Here we present a new method, multivariate gene-based association test by extended Simes procedure (MGAS), that allows gene-based testing of multivariate phenotypes in unrelated individuals. Through extensive simulation, we show that under most trait-generating genotype-phenotype models MGAS has superior statistical power to detect associated genes compared with gene-based analyses of univariate phenotypic composite scores (i.e. GATES, multiple regression), and multivariate analysis of variance (MANOVA). Re-analysis of metabolic data revealed 32 False Discovery Rate controlled genome-wide significant genes, and 12 regions harboring multiple genes; of these 44 regions, 30 were not reported in the original analysis.
MGAS allows researchers to conduct their multivariate gene-based analyses efficiently, and without the loss of power that is often associated with an incorrectly specified genotype-phenotype models.
MGAS is freely available in KGG v3.0 (http://statgenpro.psychiatry.hku.hk/limx/kgg/download.php). Access to the metabolic dataset can be requested at dbGaP (https://dbgap.ncbi.nlm.nih.gov/). The R-simulation code is available from http://ctglab.nl/people/sophie_van_der_sluis.
Supplementary data are available at Bioinformatics online.
标准的全基因组关联研究通过测试一种表型与大量单核苷酸多态性(SNP)之间的关联来进行,但存在两方面的局限性:(i)性状通常是多变量的,对综合得分的分析会导致统计功效的损失;(ii)基于基因的分析可能更受青睐,例如为了减少多重检验问题。

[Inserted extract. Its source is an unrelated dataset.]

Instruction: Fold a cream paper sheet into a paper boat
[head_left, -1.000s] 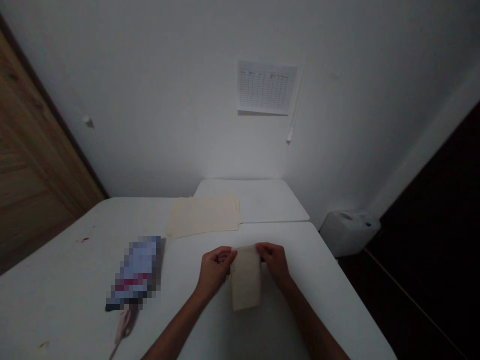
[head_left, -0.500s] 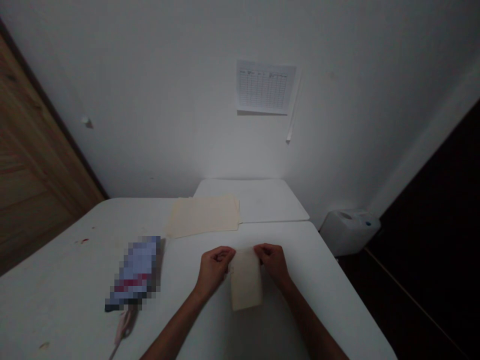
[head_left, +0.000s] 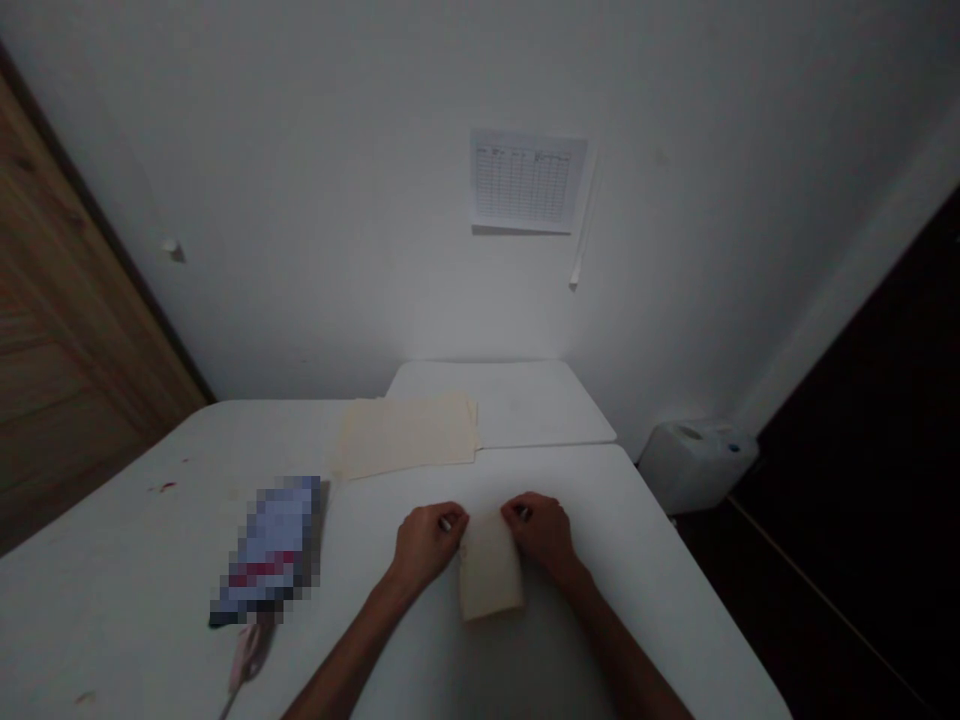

在此,我们提出了一种新方法——基于扩展西姆斯程序的多变量基因关联检验(MGAS),该方法允许对无关个体的多变量表型进行基于基因的检验。通过广泛的模拟,我们表明,在大多数性状产生的基因型 - 表型模型下,与基于单变量表型综合得分的基因分析(即GATES、多元回归)以及多变量方差分析(MANOVA)相比,MGAS在检测相关基因方面具有更高的统计功效。对代谢数据的重新分析揭示了32个经错误发现率控制的全基因组显著基因,以及12个包含多个基因的区域;在这44个区域中,30个在原始分析中未被报道。
MGAS使研究人员能够有效地进行基于多变量基因的分析,且不会因基因型 - 表型模型指定错误而导致功效损失。
补充数据可在《生物信息学》在线版获取。